According to KFH, AUB UK and AUB Egypt shall provide an integrated set of financial products and services which are compatible with the provisions and principles of Islamic Sharia’a.

According to international law firm, Trowers & Hamlins, which advised Ahli United Bank (UK) on its conversion from a conventional bank to a fully compliant Islamic bank, the conversion was the first of its kind in the UK banking industry. “We are delighted to have advised Ahli United Bank (UK) on its groundbreaking, market-leading conversion to a fully Sharia’a compliant institution. This landmark transformation underscores our commitment to innovation in Islamic finance, guiding the bank through the entire process from strategic planning to advising on both existing and new Shariah compliant products. This successful conversion sets a new standard in the UK banking sector and reinforces our role as a leader in Islamic finance advisory services,” explained Helen Fysh, Partner at Trowers & Hamlins.

The firm advised on all aspects of the conversion process from advice on the options available to the bank to achieve the goal of becoming an Islamic bank through to the review and update of existing Sharia’a compliant products. It also continues to advise on the preparation of new Sharia’a compliant products which will be offered by the bank shortly following the conversion (including ensuring those products being made available to retail customers comply with UK financial services requirements) and advice on its strategy for communicating the changes to its customers. Whether this could be a model for any future conversions in the UK market remains to be seen.

The above conversions strategy is in sharp contrast to KFH’s announcement in July 2024 that “following a strategic review, Kuwait Finance House Group (KFH Group) has decided to voluntarily withdraw from the Malaysian market and wind down its Malaysian subsidiary, Kuwait Finance House (Malaysia) Berhad (KFHMB), in line with KFH Group’s international business strategy to focus and expand in regional markets (GCC and Middle East).” As part of this decision, KFHMB is also evaluating the potential sale of certain portfolio segments to prospective buyer(s), subject to regulatory approvals.

In a disclosure to Boursa Kuwait, then Acting KFH Chief Executive Officer, Abdulwahab Issa Al-Rushood, assured that “while there is no immediate impact on our clients in Malaysia, we would like to assure our clients and other stakeholders that KFHMB is fully committed to preserving their interests and we will ensure a smooth, transparent and seamless transition with minimal impact to all stakeholders (including clients, employees, and business partners). KFH Group acknowledges the valued relationships it has with all stakeholders in Malaysia. This decision has no impact on KFH Group’s commitment to its other businesses and markets.”

Note to Newsletter readers from DDCAP Group™: In addition to the above details, we were pleased that the Group was also involved in the conversion processes for both AUB Egypt and AUB UK, which were facilitated by DD&Co Limited and utilisation of its multiple award-winning platform ETHOS AFP™.

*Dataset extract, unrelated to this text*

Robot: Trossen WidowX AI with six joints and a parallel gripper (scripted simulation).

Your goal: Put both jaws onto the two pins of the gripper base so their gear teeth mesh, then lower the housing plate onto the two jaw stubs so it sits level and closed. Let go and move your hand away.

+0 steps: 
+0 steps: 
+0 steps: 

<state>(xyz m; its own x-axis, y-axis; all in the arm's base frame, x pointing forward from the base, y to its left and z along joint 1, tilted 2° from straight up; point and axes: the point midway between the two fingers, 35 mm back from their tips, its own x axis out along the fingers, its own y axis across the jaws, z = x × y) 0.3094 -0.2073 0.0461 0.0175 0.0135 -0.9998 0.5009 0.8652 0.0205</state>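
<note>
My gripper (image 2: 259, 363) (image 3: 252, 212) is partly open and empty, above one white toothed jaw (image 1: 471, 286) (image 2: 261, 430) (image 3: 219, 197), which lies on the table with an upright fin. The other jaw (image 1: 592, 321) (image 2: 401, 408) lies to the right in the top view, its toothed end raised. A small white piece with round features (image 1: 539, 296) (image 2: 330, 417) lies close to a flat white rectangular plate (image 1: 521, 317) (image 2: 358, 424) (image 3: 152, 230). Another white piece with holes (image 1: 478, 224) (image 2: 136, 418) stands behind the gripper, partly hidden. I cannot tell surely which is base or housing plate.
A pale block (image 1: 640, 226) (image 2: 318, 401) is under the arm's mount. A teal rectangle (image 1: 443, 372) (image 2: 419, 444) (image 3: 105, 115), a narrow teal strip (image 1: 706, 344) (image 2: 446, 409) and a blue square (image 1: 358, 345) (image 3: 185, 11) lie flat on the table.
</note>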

RAKBANK Completes its Maiden USD250mn Tier2 Security Sukuk Issuance on the Back of its USD600mn Euro Medium-Term Note

Ras Al Khaimah – The National Bank of Ras Al Khaimah (RAKBANK) issued its inaugural USD250mn Tier 2 Security Sukuk issuance on 4 September 2024.

The Sukuk has a tenor of 10.25 years maturing in March 2035, and a non-call period of 5.25 years (10.25NC5.25). The transaction, according to RAKBANK, was priced at a coupon rate of 5.875% per annum payable semi-annually in arrears.

The issuance, says the Bank, was met with a very strong investor demand, being oversubscribed by 4 times with peak orders received more than USD1bn. This significant demand enabled RAKBANK to tighten the pricing by 42.5bp, reflecting investor confidence in the bank’s financial stability and growth prospects.

This issuance follows the recent issuance of RAKBANK’s 5-year Euro Medium-Term Note (EMTN) Bond in July 2024 under its Social Finance Framework. That transaction was oversubscribed by more than 3 times allowing the Bank to upsize the issue to USD600mn and tighten the pricing by 35bps to US Treasuries + 135bps. This translates into a coupon of 5.375% with a yield to maturity of 5.439%.

According to Raheel Ahmed, Group Chief Executive Officer of RAKBANK, both transactions are important milestones for RAKBANK in support of the UAE Vision 2031and integrating ESG into the Bank’s core business strategy for long-term financial growth through contributing to GDP growth, job creation, and aligning with UBF’s 2030 sustainable finance pledge.

“As a leading SME bank, we already play a crucial role in supporting the success and growth of more than 86,000 SME customers that act as a catalyst for the economy through employment generation. The issuance allows us to further our efforts in this space,” he added.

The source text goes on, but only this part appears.